Prior research has shown that infections, autoimmune disorders and other conditions that alter a mother’s immune state during pregnancy can affect neurodevelopment. SSRIs, the UVA researchers believe, may be interacting with that inflammation and amplifying it, leading to permanent brain changes.
The results make sense, the researchers say, because of how SSRIs alter serotonin in the body. Serotonin is an important mood regulator—it’s often thought of as a “feel good” chemical in the brain—but it’s also a vital regulator of the body’s immune response. Developing infants receive serotonin only from their mothers via the placenta in the early stages of pregnancy, so disrupting serotonin levels in mom may have consequences for baby as well.
The researchers found that inflammation alone and in combination with SSRIs altered serotonin levels in the placenta, yet in opposite directions. “We found that mothers who encountered an immune challenge during pregnancy showed a totally different signature in the placenta when they were on SSRIs compared to mothers that were not on SSRIs,” Zengeler said.
“This highlights the importance of considering the entire prenatal environment, as drugs designed to dampen inflammation may lead to unanticipated consequences on the baby if they are combined with other modulators, such as SSRIs.”
The researchers noted that SSRIs are important tools for managing depression and emphasized that pregnant women should not stop taking them without consulting their doctors. Instead, the scientists are calling for additional studies, eventually in human subjects, to determine how the drugs may affect mother and child and to better understand the interactions of SSRIs and inflammation.
“Untreated maternal stress, depression and anxiety can all on their own perturb offspring neurodevelopment, contributing to adverse behavioral and cognitive outcomes,” the researchers write. “It will therefore be of utmost importance to consider both the relative benefits and potential consequences of SSRIs as a therapeutic option during pregnancy.”

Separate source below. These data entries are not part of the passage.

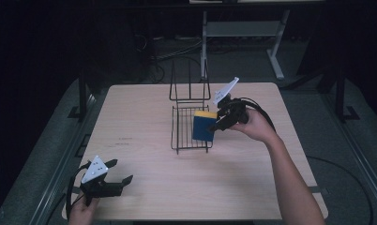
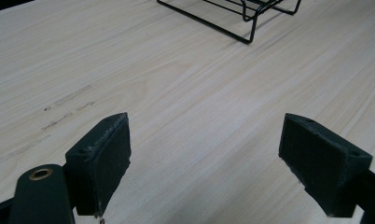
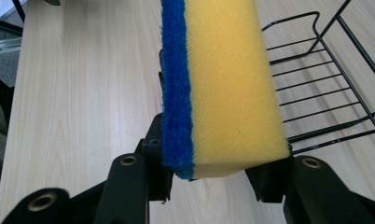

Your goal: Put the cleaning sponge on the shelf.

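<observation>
A yellow sponge with a blue scouring face (image 1: 203,125) (image 3: 223,88) is held on edge over the right side of a black wire rack (image 1: 189,136) (image 3: 325,93). My right gripper (image 1: 219,123) (image 3: 218,170) is shut on the sponge, its jaws pressing the blue and yellow faces. My left gripper (image 1: 116,172) (image 2: 206,163) hovers low over the table's near left corner, open, with bare wood between its pads (image 2: 108,156). The rack's near corner (image 2: 241,23) shows far ahead of it.
The light wooden table (image 1: 144,108) has a faint pencil-like mark (image 1: 123,140) left of the rack. The rack has an upright wire back (image 1: 190,84). Beyond the table stand a white desk leg (image 1: 275,56) and cables on a dark floor.
</observation>
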Demonstrator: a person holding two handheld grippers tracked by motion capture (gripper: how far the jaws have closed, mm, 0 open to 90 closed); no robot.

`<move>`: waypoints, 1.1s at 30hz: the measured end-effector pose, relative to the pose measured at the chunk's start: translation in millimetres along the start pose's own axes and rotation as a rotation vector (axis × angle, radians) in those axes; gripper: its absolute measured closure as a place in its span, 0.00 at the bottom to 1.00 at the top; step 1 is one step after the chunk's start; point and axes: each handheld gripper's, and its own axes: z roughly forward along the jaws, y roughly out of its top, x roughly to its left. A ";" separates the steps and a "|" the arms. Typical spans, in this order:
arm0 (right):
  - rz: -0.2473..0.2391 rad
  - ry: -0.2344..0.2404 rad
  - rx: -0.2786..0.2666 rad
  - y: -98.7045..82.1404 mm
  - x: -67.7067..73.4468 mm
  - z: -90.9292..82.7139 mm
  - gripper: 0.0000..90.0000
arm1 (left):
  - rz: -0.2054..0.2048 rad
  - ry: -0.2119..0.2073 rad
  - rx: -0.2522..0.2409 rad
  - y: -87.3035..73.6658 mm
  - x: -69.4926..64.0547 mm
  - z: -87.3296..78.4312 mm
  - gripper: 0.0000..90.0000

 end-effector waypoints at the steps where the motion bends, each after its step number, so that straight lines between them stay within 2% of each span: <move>1: 0.004 0.000 0.002 0.6 -1.2 -0.2 0.62 | -0.001 0.000 0.001 -0.1 0.2 0.1 0.18; 7: -0.007 -0.002 -0.007 4.1 -9.6 0.5 0.62 | 0.000 0.003 -0.001 0.0 1.1 -1.5 0.18; 10: 0.011 -0.001 -0.018 2.6 -13.0 1.3 0.62 | -0.002 0.003 -0.001 -0.3 1.0 -1.3 0.18; 13: 0.005 0.001 -0.020 2.1 -15.7 4.1 0.62 | 0.000 0.003 0.000 -0.3 0.8 -0.9 0.18; 17: 0.008 -0.023 -0.021 3.4 -16.6 9.9 0.62 | 0.001 0.002 0.001 -0.1 0.7 -0.8 0.18; 21: 0.022 -0.013 -0.038 2.3 -22.7 14.2 0.62 | 0.000 0.001 0.000 -0.2 1.2 -1.2 0.18; 33: 0.027 -0.019 -0.023 1.0 -34.6 34.0 0.62 | 0.000 0.011 0.001 -1.4 3.4 -1.8 0.18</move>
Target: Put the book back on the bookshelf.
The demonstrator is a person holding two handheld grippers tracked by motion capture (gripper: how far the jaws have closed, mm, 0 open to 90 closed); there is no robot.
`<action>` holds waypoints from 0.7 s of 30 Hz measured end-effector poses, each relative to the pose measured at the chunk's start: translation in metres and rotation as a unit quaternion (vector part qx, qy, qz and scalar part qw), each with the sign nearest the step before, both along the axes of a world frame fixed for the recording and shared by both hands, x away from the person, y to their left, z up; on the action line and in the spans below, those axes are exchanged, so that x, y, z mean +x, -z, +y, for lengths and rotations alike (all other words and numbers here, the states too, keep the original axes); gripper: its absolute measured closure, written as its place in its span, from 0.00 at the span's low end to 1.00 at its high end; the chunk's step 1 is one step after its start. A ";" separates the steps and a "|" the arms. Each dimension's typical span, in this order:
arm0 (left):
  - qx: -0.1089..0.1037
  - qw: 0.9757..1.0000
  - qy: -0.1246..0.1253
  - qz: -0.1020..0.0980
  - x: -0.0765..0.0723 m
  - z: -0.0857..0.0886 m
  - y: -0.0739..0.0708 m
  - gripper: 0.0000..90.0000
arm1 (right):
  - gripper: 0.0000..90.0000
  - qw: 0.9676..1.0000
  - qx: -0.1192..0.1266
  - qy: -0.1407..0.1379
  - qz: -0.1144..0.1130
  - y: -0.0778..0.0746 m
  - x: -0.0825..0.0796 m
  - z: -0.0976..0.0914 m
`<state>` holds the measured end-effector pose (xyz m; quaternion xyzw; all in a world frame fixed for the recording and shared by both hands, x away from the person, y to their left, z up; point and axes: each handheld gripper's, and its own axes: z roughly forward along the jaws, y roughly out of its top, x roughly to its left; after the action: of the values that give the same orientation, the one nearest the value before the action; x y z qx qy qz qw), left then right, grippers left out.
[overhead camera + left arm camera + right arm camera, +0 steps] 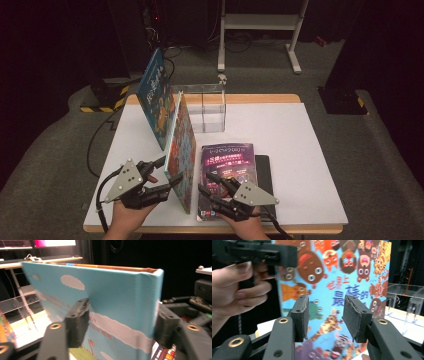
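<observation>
The left gripper is at the near left of the white table; its two black jaws stand one on each side of the near edge of a picture book that stands up on its bottom edge; in the left gripper view the blue back of that book sits between the jaws, one jaw lies against the cover and the other is right at the spine corner, but I cannot tell if the pads press on it; a hand holds this gripper from below. A second blue book stands tilted just behind the first one, farther from the person. The right gripper is near the front of the table, just beside the standing book, over a purple book that lies flat; its jaws are partly apart with nothing between them; in the right gripper view the jaws point at the bright cover with cartoon animals, and the other hand shows at the left with its gripper at the book's edge. A flat black thing lies under the purple book's right side. A see-through box stands at the far side of the table, near the far ends of the standing books. A white frame stands on the grey floor beyond the table.
</observation>
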<state>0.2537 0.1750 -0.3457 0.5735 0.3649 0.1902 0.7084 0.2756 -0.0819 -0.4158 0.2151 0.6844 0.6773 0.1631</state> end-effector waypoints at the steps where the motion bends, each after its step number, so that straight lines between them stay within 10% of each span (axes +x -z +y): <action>1: 0.000 1.000 -0.008 -0.003 -0.002 0.003 -0.001 0.54 | 0.62 1.000 0.002 0.003 0.001 0.000 0.001 -0.001; 6: 0.019 0.995 -0.094 -0.026 -0.003 0.027 -0.006 0.85 | 0.62 1.000 0.005 0.008 -0.003 -0.002 0.003 -0.002; 8: -0.005 0.998 -0.070 0.004 0.002 0.041 -0.008 0.82 | 0.62 1.000 0.005 0.009 -0.004 -0.002 0.003 -0.002; 12: 0.011 0.993 -0.121 -0.009 0.004 0.053 -0.004 0.89 | 0.62 1.000 0.003 0.011 -0.004 -0.001 0.004 -0.002; 21: -0.024 0.993 -0.112 -0.010 0.011 0.085 0.008 0.89 | 0.63 1.000 -0.006 0.021 -0.004 -0.001 0.009 -0.005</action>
<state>0.2648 0.2596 -0.3536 0.5097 0.4238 0.2651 0.7002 0.2844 -0.0864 -0.4152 0.2260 0.6833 0.6702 0.1810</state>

The researchers have published their findings in the journal Brain, Behavior, and Immunity. Lukens’ lab also recently made a discovery that could hold the key for boosting the brain’s ability to fight Alzheimer’s disease and multiple sclerosis.
About this pregnancy and neurodevelopment research news
SSRI treatment modifies the effects of maternal inflammation on in utero physiology and offspring neurobiology
Perturbations to the in utero environment can dramatically change the trajectory of offspring neurodevelopment. Insults commonly encountered in modern human life such as infection, toxins, high-fat diet, prescription medications, and others are increasingly linked to behavioral alterations in prenatally-exposed offspring.
While appreciation is expanding for the potential consequence that these triggers can have on embryo development, there is a paucity of information concerning how the crucial maternal-fetal interface (MFI) responds to these various insults and how it may relate to changes in offspring neurodevelopment.
Here, we found that the MFI responds both to an inflammatory state and altered serotonergic tone in pregnant mice. Maternal immune activation (MIA) triggered an acute inflammatory response in the MFI dominated by interferon signaling that came at the expense of ordinary development-related transcriptional programs.
The major MFI compartments, the decidua and the placenta, each responded in distinct manners to MIA. MFIs exposed to MIA were also found to have disrupted sex-specific gene expression and heightened serotonin levels. We found that offspring exposed to MIA had sex-biased behavioral changes and that microglia were not transcriptionally impacted.
Moreover, the combination of maternal inflammation in the presence of pharmacologic inhibition of serotonin reuptake further transformed MFI physiology and offspring neurobiology, impacting immune and serotonin signaling pathways alike.
In all, these findings highlight the complexities of evaluating diverse environmental impacts on placental physiology and neurodevelopment.